Die Stimmbürger entscheiden im November über den Jura-Konflikt

Das Parlament des Kantons Jura macht den Weg frei, um den Jura-Konflikt zu lösen. Am Mittwoch hat es die Kantonsverfassung so abgeändert, dass im November eine Volksabstimmung durchgeführt werden kann.

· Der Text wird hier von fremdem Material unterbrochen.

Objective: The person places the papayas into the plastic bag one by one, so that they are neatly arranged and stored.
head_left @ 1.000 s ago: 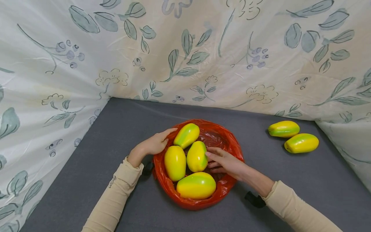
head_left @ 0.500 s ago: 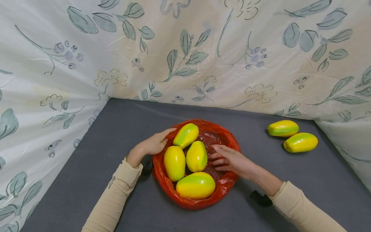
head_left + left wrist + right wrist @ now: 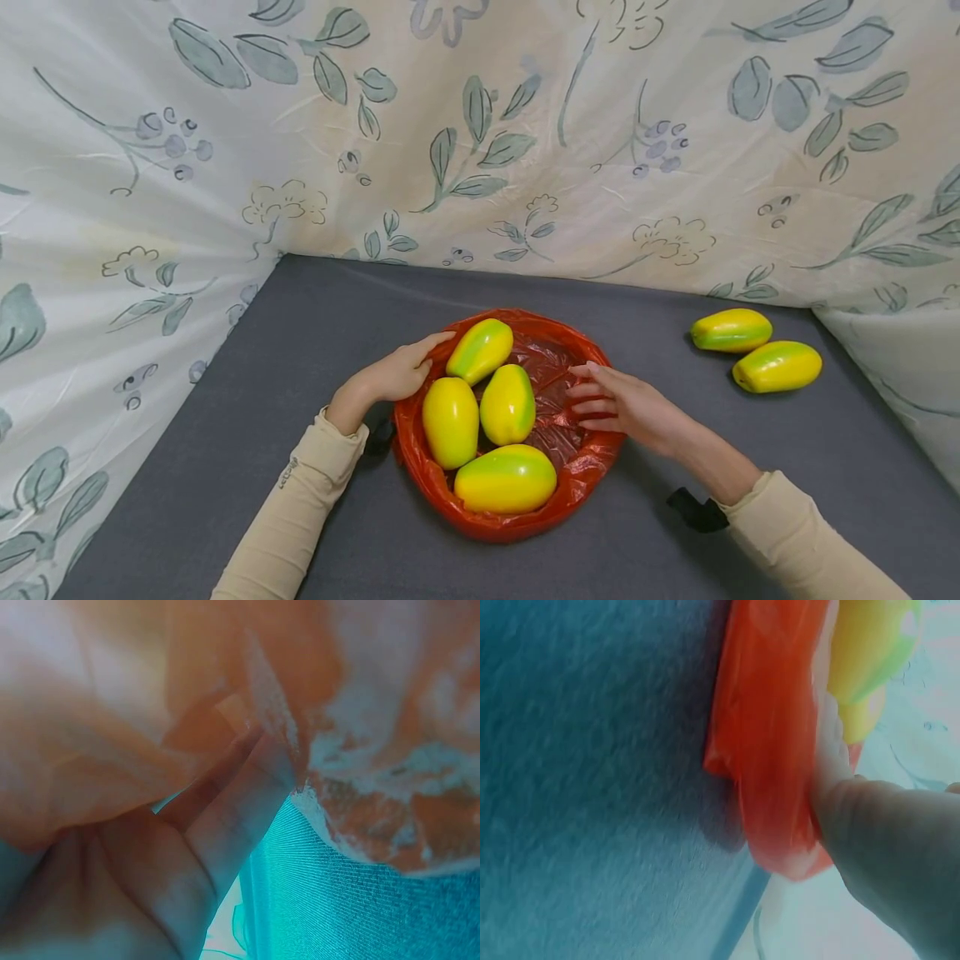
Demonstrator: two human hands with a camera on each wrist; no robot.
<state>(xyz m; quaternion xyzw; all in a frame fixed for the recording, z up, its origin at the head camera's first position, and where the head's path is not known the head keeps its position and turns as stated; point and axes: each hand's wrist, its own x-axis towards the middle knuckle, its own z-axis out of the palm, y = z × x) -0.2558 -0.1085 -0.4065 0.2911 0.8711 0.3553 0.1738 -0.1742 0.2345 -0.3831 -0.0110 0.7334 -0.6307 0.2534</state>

Das Parlament des Kantons Jura hat sich am Mittwoch einstimmig für eine Volksabstimmung über die Jurafrage ausgesprochen. Es beschloss eine Revision der Kantonsverfassung, die rechtlich den Weg frei macht für einen Volksentscheid.

Ein Wegweiser zeigt nach Delémont und nach Biel. Bild in Lightbox öffnen.

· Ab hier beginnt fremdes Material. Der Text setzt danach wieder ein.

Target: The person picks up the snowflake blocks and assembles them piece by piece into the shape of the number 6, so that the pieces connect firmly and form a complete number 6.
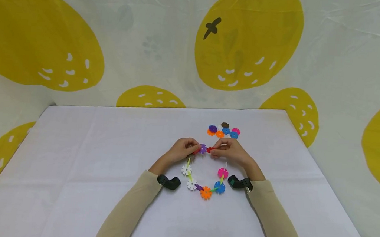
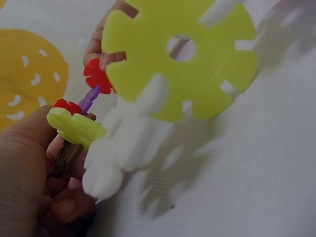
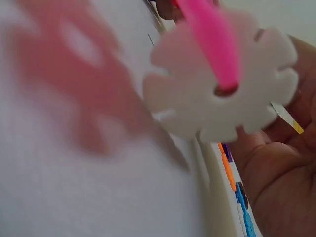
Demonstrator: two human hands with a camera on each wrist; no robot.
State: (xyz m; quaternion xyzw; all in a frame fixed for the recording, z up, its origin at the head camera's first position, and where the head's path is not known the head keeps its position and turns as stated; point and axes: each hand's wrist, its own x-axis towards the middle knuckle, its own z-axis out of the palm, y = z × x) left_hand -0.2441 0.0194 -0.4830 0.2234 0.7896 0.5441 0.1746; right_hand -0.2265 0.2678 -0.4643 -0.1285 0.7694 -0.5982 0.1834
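Note:
A string of notched plastic snowflake discs hangs in a loop between my two hands. My left hand point(image 1: 185, 149) pinches its upper left end around a red disc point(image 2: 68, 106), with a brown disc point(image 2: 67, 157) just below. A purple disc point(image 1: 203, 148) stands edgewise beyond those fingertips. My right hand point(image 1: 233, 151) pinches another red disc point(image 1: 210, 150) close beside the purple one; whether these two are joined I cannot tell. White, yellow-green, orange, blue and pink discs make up the lower loop. In the right wrist view a white disc point(image 3: 182, 108) meets a pink disc point(image 3: 212, 39).
Loose discs, among them a brown one point(image 1: 225, 125) and an orange one point(image 1: 220, 134), lie in a cluster beyond my right hand. A white cloth covers the table point(image 1: 71, 183). Behind it hangs a curtain point(image 1: 154, 56) printed with yellow fruit.

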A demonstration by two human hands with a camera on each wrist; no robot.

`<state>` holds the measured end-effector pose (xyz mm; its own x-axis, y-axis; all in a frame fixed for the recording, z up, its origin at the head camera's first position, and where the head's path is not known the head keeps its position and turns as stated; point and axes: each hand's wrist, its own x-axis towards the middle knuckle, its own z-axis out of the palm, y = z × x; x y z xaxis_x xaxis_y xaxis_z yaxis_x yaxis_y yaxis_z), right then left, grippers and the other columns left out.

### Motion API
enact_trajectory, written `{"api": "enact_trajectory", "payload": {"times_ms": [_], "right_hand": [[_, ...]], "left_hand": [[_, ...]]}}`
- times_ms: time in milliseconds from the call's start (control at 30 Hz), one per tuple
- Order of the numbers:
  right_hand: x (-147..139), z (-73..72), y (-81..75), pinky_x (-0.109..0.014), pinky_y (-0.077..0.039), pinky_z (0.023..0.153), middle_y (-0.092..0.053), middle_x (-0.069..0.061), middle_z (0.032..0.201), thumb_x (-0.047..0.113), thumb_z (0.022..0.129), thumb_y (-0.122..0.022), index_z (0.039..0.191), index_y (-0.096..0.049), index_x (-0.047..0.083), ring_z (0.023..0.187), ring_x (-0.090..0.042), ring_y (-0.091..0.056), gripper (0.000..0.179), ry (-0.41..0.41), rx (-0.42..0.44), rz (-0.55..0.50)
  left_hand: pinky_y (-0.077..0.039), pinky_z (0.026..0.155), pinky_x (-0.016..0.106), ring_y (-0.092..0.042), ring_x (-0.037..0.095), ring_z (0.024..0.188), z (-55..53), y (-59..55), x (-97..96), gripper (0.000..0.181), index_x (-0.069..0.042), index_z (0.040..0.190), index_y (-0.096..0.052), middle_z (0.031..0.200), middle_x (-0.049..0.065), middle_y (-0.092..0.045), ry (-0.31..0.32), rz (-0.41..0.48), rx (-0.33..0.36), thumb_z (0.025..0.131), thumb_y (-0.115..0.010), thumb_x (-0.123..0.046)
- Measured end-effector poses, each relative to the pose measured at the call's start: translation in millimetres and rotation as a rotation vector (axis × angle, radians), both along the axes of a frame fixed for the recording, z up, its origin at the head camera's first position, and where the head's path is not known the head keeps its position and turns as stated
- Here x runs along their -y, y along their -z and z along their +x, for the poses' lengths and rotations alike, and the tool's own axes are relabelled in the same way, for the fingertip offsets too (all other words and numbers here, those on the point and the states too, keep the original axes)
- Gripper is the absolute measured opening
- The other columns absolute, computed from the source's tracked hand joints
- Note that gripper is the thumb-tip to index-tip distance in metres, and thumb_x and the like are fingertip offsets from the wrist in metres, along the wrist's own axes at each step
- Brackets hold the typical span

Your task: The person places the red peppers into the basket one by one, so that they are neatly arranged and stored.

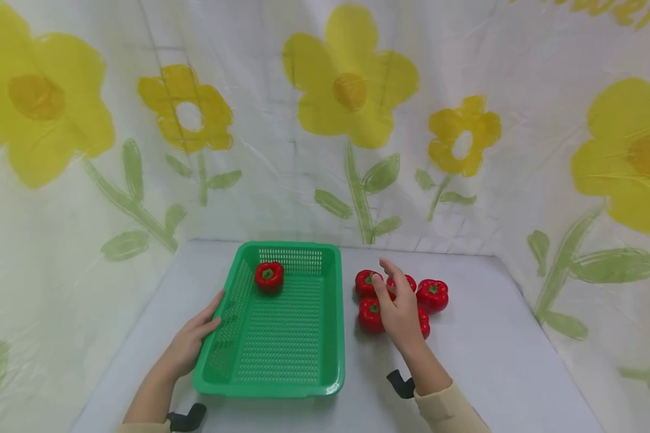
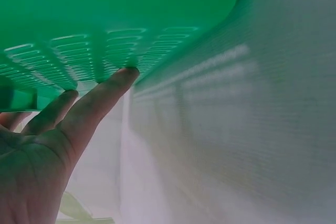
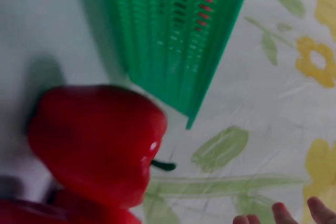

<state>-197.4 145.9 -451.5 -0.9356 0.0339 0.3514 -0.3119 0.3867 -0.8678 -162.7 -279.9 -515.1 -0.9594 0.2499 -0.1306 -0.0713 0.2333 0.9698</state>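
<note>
A green plastic basket [image 1: 281,337] with slotted walls stands left of the middle of the table. My left hand [image 1: 186,346] holds its left side, thumb over the rim; in the left wrist view, fingers [image 2: 92,103] of this hand lie against the slotted outer wall [image 2: 126,35]. One red bell pepper [image 1: 269,276] sits inside at the far left corner. To the basket's right, my right hand [image 1: 401,313] hovers over several red bell peppers [image 1: 433,295], fingers spread and holding nothing. A pepper [image 3: 100,140] with a dark green stem shows large in the right wrist view, apart from the fingertips.
The pale table [image 1: 498,361] reaches back to a white curtain [image 1: 260,180] printed with yellow flowers, which also hangs at both sides. A dark strap piece [image 1: 402,385] shows at the right wrist, another [image 1: 186,418] at the left.
</note>
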Motion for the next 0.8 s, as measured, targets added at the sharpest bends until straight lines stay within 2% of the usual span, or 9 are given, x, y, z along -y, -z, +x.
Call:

Bildlegende: In welche Richtung soll's gehen? In den Kanton Jura oder den Kanton Bern? Darüber befinden die Stimmbürger im November. Keystone

Zwei Tage nach dem bernischen Grossen Rat hat nun auch das jurassische Parlament die Weichen für einen Urnengang am 24. November gestellt. Alle politischen Parteien unterstützten das Vorgehen, das dem schwelenden Jurakonflikt mit einer gleichzeitigen Abstimmung in beiden Regionen ein Ende machen soll.

Konkret soll die jurassische Verfassung um einen Artikel ergänzt werden, der die Kantonsregierung ermächtigt, die Schaffung eines neuen Kantons unter Einbezug des Berner Juras in die Wege zu leiten. Dazu gab es im Parlament 59 Ja-Stimmen, ohne Gegenstimmen oder Enthaltungen. Diese Verfassungsrevision unterliegt dem obligatorischen Referendum.

Mehrere Schritte

Geben die Stimmberechtigten im Jura und im Berner Jura grünes Licht, wird als nächstes eine verfassungsgebende Versammlung einberufen. Sagt eine Seite Nein, ist das Projekt vom Tisch. Hingegen können, bei einem Nein des Berner Juras, die bernjurassischen Gemeinden auf Wunsch innert zwei Jahren auch noch individuell über einen Kantonswechsel befinden. Dies zielt vor allem auf das autonomistisch gesinnte Städtchen Moutier.